WHAT YOU WILL DO:
With images removed, return the whole listing exactly as written.

PROVIDED DATA:
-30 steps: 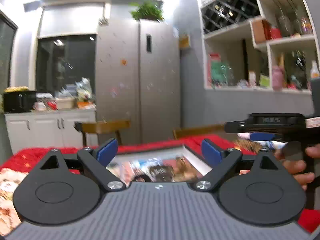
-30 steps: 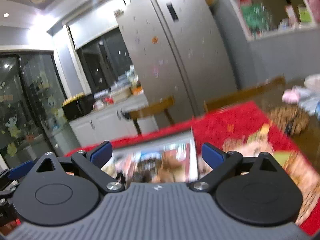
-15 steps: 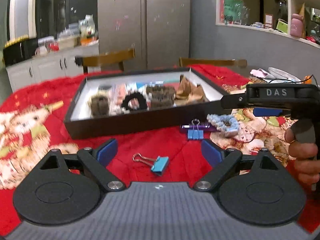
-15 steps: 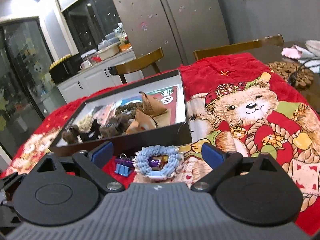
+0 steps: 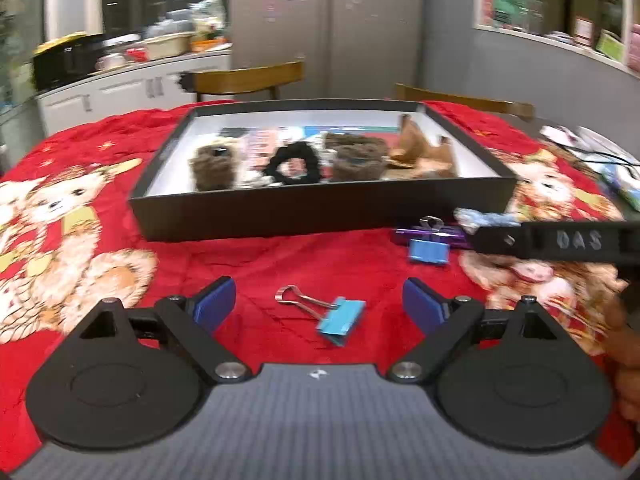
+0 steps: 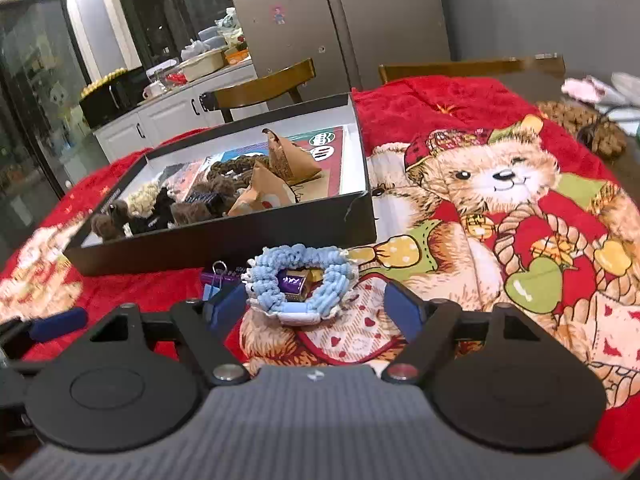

ANSWER TO THIS PROBLEM:
-30 steps: 
-30 steps: 
-15 steps: 
-15 steps: 
+0 steps: 
+0 steps: 

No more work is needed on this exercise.